Valena closed her eyes. Penguins. Real, live penguins living where penguins really lived, doing what penguins really did. But tomorrow was her last day. “I’ll stay in touch,” she whispered.
WHEN CUPCAKE TIRED OF THE VICTORY CELEBRATION in the galley, she doused her dishes at the dishwashing window, grabbed her parka, and headed over to the hospital to see how Steve was doing. No one was seated at the desk near the entrance door to tell her to go away, so she walked through the catacombs of rooms until she found the action. The sight of Steve all trussed up to keep his neck from moving, oxygen mask covering half his face, and IV drips going in and out of him made her suck in her breath.

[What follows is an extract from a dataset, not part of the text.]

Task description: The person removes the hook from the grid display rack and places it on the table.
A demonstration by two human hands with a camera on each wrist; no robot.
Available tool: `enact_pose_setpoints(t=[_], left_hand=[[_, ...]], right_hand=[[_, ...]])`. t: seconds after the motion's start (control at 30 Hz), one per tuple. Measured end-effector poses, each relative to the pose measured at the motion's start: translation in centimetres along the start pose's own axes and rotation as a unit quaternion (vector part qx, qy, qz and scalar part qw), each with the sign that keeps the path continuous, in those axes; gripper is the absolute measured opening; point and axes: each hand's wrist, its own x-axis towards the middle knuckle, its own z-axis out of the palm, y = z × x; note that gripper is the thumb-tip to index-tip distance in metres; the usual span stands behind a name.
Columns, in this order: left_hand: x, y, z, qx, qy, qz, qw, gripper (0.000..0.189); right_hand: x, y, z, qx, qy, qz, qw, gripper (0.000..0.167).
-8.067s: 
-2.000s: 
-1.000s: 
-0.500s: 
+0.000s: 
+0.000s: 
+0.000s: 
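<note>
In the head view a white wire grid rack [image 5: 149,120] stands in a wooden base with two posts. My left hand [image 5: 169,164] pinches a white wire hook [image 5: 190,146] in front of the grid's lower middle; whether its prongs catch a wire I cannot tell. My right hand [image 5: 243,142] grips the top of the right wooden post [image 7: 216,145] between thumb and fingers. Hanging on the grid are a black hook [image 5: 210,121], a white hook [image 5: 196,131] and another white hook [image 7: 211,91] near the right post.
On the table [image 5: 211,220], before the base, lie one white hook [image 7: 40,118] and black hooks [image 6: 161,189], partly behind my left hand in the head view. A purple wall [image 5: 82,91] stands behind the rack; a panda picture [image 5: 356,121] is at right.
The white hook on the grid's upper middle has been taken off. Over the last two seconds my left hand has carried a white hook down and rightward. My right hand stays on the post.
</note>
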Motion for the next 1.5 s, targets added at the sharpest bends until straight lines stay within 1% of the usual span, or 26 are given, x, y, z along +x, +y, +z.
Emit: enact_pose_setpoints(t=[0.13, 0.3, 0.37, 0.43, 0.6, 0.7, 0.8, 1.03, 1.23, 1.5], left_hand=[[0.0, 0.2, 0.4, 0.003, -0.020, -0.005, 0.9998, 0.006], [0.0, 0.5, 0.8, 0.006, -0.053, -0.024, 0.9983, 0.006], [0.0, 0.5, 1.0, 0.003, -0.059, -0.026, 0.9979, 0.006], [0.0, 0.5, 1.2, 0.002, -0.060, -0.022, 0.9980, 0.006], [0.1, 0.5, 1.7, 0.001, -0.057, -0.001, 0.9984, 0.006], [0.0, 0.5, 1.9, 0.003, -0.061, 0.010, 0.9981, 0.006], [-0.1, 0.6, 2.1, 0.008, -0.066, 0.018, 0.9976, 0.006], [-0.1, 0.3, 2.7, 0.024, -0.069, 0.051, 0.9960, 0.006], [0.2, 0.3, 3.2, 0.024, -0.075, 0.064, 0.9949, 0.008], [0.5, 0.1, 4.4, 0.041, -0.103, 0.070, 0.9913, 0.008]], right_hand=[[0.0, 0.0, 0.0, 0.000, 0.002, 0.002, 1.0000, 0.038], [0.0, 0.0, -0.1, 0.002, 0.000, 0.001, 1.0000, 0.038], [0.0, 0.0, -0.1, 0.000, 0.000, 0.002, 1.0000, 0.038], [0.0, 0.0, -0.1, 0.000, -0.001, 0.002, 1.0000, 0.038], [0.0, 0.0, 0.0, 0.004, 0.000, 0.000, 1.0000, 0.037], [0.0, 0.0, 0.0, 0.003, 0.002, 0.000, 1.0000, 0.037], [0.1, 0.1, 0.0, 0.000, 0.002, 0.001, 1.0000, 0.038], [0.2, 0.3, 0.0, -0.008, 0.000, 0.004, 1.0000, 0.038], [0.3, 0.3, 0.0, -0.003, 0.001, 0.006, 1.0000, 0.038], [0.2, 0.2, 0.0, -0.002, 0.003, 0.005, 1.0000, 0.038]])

A short, round nurse turned around and saw her. “Hey, Cakes,” she said. “Who let you in here?”
“I did. How is he?”
“Still out,” said another nurse. “You shouldn’t be in here.”
“Let her stay,” said the doctor. “I’ve got some questions for her.”

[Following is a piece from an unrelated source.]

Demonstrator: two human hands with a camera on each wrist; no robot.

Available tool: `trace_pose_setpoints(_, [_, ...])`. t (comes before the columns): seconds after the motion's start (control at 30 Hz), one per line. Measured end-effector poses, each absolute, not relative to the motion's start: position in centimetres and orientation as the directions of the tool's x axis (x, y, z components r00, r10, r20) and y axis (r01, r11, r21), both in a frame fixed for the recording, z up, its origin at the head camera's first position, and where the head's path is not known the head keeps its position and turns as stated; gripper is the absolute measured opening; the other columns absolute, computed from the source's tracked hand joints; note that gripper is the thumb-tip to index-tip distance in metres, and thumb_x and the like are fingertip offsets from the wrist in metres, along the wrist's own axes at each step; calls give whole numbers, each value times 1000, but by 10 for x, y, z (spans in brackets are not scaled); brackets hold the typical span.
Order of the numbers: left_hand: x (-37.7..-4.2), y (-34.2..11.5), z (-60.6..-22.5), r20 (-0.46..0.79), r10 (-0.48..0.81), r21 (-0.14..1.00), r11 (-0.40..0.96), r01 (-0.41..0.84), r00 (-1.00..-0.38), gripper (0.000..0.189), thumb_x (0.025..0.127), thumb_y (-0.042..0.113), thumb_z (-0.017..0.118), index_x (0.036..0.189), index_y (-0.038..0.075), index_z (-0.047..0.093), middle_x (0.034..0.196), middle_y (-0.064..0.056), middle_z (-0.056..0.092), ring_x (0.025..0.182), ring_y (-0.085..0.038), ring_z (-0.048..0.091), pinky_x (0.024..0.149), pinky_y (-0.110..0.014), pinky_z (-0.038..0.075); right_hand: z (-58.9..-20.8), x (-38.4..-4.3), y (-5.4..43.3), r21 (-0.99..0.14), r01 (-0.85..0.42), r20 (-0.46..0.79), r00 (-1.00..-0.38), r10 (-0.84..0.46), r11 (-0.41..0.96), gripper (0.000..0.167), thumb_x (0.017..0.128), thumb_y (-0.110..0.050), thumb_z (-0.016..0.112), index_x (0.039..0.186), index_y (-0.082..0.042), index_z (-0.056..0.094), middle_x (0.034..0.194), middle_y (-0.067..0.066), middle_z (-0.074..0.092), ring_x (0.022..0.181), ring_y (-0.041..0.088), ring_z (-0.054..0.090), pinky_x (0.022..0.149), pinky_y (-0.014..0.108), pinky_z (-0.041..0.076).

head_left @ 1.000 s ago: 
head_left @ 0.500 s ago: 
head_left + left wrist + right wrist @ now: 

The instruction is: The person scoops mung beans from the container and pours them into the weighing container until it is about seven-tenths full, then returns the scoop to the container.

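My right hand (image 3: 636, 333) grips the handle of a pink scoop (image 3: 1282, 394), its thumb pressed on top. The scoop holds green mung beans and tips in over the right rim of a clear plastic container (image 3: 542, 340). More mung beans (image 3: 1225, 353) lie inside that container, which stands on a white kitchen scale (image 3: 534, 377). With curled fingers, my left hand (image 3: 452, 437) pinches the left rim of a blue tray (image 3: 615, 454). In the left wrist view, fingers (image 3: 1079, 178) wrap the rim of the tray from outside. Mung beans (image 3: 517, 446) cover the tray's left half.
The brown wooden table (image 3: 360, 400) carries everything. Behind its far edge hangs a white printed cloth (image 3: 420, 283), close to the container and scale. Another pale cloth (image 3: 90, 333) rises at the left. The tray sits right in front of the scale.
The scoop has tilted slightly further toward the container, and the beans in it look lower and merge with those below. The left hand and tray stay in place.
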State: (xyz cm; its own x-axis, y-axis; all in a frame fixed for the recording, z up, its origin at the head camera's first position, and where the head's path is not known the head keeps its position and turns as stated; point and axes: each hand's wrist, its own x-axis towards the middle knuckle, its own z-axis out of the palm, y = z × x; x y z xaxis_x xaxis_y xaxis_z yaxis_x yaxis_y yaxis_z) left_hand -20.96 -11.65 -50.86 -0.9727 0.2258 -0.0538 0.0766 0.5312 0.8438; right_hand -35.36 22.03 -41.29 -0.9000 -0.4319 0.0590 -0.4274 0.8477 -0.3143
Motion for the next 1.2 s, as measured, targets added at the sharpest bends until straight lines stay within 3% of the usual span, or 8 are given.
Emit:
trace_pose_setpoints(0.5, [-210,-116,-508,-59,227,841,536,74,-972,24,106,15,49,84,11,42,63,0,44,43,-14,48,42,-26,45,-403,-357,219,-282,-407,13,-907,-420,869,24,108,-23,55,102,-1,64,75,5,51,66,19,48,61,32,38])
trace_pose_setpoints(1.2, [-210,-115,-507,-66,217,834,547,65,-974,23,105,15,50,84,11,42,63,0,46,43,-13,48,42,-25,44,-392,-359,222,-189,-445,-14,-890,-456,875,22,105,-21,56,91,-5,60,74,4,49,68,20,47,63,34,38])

Cupcake asked, “Is he sleeping?”
“You wish. This is a level 3 trauma with subdural hematoma. So tell me, do you believe this crap about he slipped on a step?”
“Not for a minute.”
“Then what happened out there?”
“Wouldn’t I like to know.”
“Hazard a guess.”
“Someone hit him with a board.”
“Are there boards out there?”
“No. Shovels, maybe. Is there an edge to that bruise? I never got a good look since you got him cleaned up.”

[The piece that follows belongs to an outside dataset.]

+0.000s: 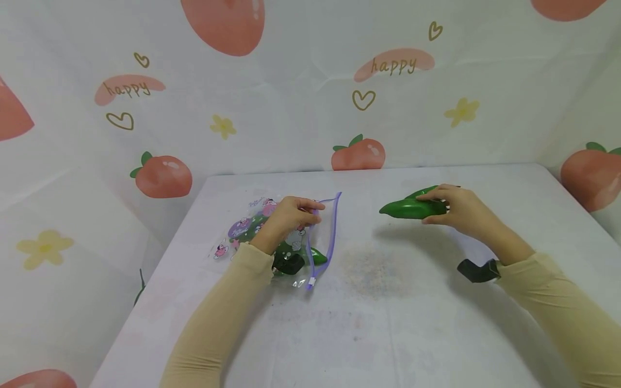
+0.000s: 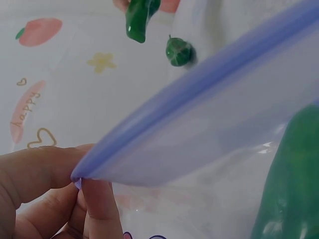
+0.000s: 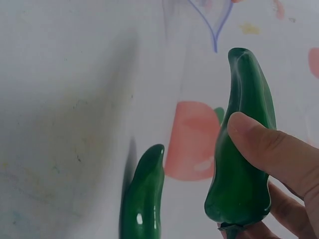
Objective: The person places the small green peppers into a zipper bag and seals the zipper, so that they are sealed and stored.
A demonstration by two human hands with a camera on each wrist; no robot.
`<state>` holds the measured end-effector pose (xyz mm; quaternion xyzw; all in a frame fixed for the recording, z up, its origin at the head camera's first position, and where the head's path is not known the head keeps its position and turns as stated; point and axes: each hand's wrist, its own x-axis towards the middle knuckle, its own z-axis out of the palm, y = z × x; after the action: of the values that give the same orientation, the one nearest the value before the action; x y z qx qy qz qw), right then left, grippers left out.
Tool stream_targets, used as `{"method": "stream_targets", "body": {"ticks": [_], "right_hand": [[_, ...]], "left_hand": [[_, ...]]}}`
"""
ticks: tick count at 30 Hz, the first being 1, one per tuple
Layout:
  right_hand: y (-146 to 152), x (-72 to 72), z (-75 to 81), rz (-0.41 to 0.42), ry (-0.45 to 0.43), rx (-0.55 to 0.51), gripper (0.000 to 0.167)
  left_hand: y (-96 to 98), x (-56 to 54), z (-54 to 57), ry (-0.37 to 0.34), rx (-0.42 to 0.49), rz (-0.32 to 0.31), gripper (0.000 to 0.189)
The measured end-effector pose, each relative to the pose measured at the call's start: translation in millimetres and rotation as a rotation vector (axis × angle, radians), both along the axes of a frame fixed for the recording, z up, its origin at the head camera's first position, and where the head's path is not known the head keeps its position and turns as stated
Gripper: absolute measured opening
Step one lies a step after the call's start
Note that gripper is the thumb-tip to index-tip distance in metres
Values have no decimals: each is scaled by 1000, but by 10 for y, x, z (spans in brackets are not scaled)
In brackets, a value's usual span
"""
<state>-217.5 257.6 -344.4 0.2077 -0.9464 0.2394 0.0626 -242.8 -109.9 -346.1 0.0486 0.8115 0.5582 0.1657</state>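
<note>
My left hand (image 1: 291,218) pinches the purple-edged mouth of a clear zip bag (image 1: 333,226) printed with cartoon figures. In the left wrist view, thumb and finger grip a corner of the bag's rim (image 2: 164,102), whose mouth gapes. Green peppers show through the plastic, one pepper (image 1: 317,256) lying close to the opening. Off to the right, my right hand (image 1: 458,212) holds a glossy green pepper (image 1: 407,209) above the table, tip towards the bag. The thumb lies along its side in the right wrist view. Behind it a second green pepper (image 3: 144,199) rests on the table.
The white table (image 1: 359,334) has a stained, speckled patch near its middle. A fruit-printed white cloth (image 1: 291,124) hangs behind and along the sides. Black wrist mounts (image 1: 477,270) stick out by both sleeves.
</note>
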Motion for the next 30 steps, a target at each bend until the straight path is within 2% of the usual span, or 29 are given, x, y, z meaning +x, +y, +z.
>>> {"method": "stream_targets", "body": {"ticks": [13,20,30], "right_hand": [[-149,49,-7,26,1,-46,48],[-243,69,-20,48,30,-50,48],[-359,90,-17,40,-20,-80,50]], "left_hand": [[-14,-11,-6,9,-9,-18,28],[-11,-11,7,-1,-18,-11,28],[-10,-4,20,-1,-29,-8,27]]}}
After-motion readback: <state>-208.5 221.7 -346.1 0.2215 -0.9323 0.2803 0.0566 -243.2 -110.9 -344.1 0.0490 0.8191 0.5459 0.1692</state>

“Here, put on a mask first. He’s had fluid leaking out of his ear, which means the lining around his brain’s ruptured. It happens a lot in closed head injuries. They can get septic really easily, and then you’ve got a head injury and encephalitis.”
Cupcake put on the mask the nurse offered and bent over her fallen comrade, examining as much of his face as she could see. “Aw, shit,” she said. “If he’d slipped on the tractor, he couldn’t have done that.”
“Because…?”
“Is his skull fractured?”
“Yes.” The nurse pointed at the X-rays.
“To do all that on the bottom step of a Challenger, his legs would have had to fly out sideways, like someone grabbed them and yanked them out from under him bringing him down like a hammer. And I don’t see any tread marks from the step or anything.” She shook her head. “But even that isn’t what tells me it wasn’t any falling off any steps. Tell you the truth, I suspected as much before I came in here.”
“Give,” said the doctor.
Cupcake pointed. “Whatever hit him, or whatever he was hit with , made him bleed. There was coagulated blood all down the side of his head when we found him.”
“And?”
“He never wore a hat. And his hood was pulled up onto his head.”
“Which means?”
Cupcake walked over to where Steve’s ECWs were laid out on another bed. She turned the hood inside out. “There’s no blood on it, see? That means that when the injury occurred, and the blood dried, his hood was down. How long does it take for blood to clot, even in the cold? Several minutes, I’d bet. So it was down. In that blizzard would you take your hood off, even for a minute? No, you wouldn’t, which means that he wasn’t outside when it happened, or he’d just stepped out and hadn’t pulled it up yet.”
“Point well taken.”
“Right, and even if any of that made sense, I can’t buy the idea that he hit his head and walked off into the storm. Someone would have seen him, and when you’re that screwed up, you don’t get into your Cat, drive it a ways, then get out and take a stroll.”
“Right.”
Cupcake shook her head. “You know what I think? I think some son of a bitch sapped him and dumped him out on the ice, thinking that we’d never find him in time.”